To what extent will the publication of this article change HN trends to make its conclusions invalid?

If everyone reads this article and then follows its recommendations, wouldn't HN posting strategy change?

Why is that "posts" button moving so much? I can't focus on the text at all. I had to inspect the page and remove the animation in order to be able to focus.
Oh man I thought I was hallucinating or something at first. What a strange design choice.
If anyone else if bothered by that, paste this in your chrome's console:

jQuery('.shaker').removeClass('shaker');

Thanks for this; it was the only way I could read the (very interesting!) article.
Great job! I've been working on a related tool that could be useful as well.

http://hnlive.tk/static/index.html is a "live" HN activity meter.

I wrote it for myself. Anytime before posting to HN, I use it to decide if the activity on the site is high enough. Right now the graph says, current time has the highest activity spike in the past 24 hours.

It's far from done. I'm yet to plot answers to few more common questions, backed by realtime data. Like say,

+ Which weekday had the highest activity, last week?

+ Which weekday usually has high activity?

+ What time slot last week had the highest activity spike?

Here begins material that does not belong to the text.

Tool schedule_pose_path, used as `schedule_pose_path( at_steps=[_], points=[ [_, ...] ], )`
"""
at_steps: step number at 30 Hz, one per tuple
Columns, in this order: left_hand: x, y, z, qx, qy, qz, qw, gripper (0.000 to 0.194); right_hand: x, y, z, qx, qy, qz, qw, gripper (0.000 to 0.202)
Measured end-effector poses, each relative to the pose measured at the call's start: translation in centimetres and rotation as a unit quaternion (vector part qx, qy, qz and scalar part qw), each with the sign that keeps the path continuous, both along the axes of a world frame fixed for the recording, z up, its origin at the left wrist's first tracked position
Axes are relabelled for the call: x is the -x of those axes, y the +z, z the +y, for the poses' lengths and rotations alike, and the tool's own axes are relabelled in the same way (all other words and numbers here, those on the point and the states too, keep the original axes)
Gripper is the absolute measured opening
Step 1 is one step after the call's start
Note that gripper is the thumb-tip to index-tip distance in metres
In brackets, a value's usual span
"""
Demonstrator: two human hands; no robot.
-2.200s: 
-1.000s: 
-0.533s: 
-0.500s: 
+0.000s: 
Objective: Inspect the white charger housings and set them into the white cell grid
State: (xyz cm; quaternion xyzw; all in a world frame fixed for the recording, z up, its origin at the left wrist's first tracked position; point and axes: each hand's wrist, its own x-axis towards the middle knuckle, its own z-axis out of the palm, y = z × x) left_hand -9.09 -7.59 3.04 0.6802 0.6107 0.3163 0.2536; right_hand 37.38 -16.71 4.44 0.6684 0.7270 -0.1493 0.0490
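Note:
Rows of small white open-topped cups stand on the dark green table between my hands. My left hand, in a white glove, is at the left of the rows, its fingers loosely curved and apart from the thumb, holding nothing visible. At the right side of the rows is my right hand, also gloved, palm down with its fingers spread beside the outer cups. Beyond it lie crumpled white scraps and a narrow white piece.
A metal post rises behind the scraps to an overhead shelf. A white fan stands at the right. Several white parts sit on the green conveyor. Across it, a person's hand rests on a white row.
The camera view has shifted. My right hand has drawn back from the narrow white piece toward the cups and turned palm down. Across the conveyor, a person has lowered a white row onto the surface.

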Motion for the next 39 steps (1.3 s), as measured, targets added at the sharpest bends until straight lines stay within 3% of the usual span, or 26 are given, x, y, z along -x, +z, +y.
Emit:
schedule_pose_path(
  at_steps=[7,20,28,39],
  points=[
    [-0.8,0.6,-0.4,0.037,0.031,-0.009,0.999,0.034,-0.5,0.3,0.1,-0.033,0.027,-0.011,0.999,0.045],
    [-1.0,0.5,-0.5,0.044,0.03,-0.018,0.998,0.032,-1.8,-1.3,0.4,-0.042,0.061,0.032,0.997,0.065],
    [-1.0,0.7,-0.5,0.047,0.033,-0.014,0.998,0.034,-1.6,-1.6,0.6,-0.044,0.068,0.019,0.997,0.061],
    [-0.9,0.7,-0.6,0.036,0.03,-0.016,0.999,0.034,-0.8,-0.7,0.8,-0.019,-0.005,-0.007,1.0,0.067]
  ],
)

This was very interesting - a bit confusing but helpful!
Monitored tag filters, like on https://lobste.rs/, would be great for HN. There is too much randomness on HN now.
the plot of differences would benefit from showing negative values - so that fronts > backs is positive (like sat, sun) and backs > fronts is negative (like tuesday).

The way it's currently shon (magnitude or abs value) requires a lot of cognitive load to parse that could be intuitive.